The misadventure and the closeness forged in cold and danger.
This is where it ends.
__
Inside the Sheriff’s office, Jeremy stands beside me, hands in his coat pockets, shoulders broad and still. Daniel is with a woman in the back room, wrapped in blankets and watching cartoons on someone’s phone. I can hear the faint, tiny sounds of animated voices drifting through the doorway.
“Where’s Hale?” Jeremy questions the man behind the desk, who shows an irritated expression and almost stands up, but changes his mind halfway and stays seated, telling us to sit down. The sheriff is sitting in his chair as if we’re talking about a fallen fence, not gunfire in the mountains when we entered the office, brought here by a deputy. Deputy Evan Miller. Jeremy wanted me to go to my friends, saying he would handle this part, but I insisted I come because… I didn’t want to say goodbye to him. Not yet.
The sheriff straightens. “Hale?” He and the deputy exchange looks.
The sheriff clears his throat. “He’s… been on medical leave.”

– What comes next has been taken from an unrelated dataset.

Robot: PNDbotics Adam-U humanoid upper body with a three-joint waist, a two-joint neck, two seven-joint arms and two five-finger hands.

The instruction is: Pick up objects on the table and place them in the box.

“For how long?” Jeremy presses.
“A couple of weeks.”
Jeremy’s eyes narrow slightly, but the middle-aged man behind the desk looks at the man who drove us here, who is still in the room with us. His cheeks are red.
Bringing us over here, the thirty-something-year-old deputy had told us he had been sent yesterday after Jeremy berated him about the laziness of the department and the strong words he would share with the sheriff about it. “Incompetence is not what Thomas Hale is about.”
Scratching the back of his neck, Deputy Evan Miller said, “I remember driving part of the way up. After that… things get fuzzy.”
“Fuzzy how?” Jeremy had fired back, a frown on his forehead as he stared at the man driving us from the passenger seat.
Deputy Evan Miller had frowned, genuinely confused. “I don’t know. I- mean- I remember stopping. Then I remember waking up in my truck later, radio dead, headache like hell.”
I mean, I don’t know politics, but this was strange. Why would an officer be so careless? The sound of gunfire repeated in my head, and I squeezed my eyes shut. It’s as if reality was finally catching up to me, having been blurred for a while by Jeremy’s presence. Or maybe my attraction to him did that, and reality was sinking in.
Jeremy had crossed his arms, tilting his head. “So you didn’t radio in that everything looked good?”
The younger man blinked, shame crossing his face. “I… don’t remember doing that.”
Silence stretched after that.
Now, Jeremy is raising his voice to the sheriff. “So your deputy blacks out, and you don’t send reinforcements? What if we were hurt? My son is registered at the lodge- you didn’t care to check on a child?!”
Exchanging a look between both of us, the man responds with, “Er, you’re both well, thankfully, and your son seems unhurt. Mr. Anderson, please lower your tone and blacked out? Who did?” The sheriff frowned deeply, glaring at the man standing behind us.
“I did, captain.”
“You what?” The older man fires back at his deputy.
“Blacked out, sir.” The man’s voice was thin.
“If you blacked out, Deputy Evan Miller, who the f#ck radioed in that everything is well?”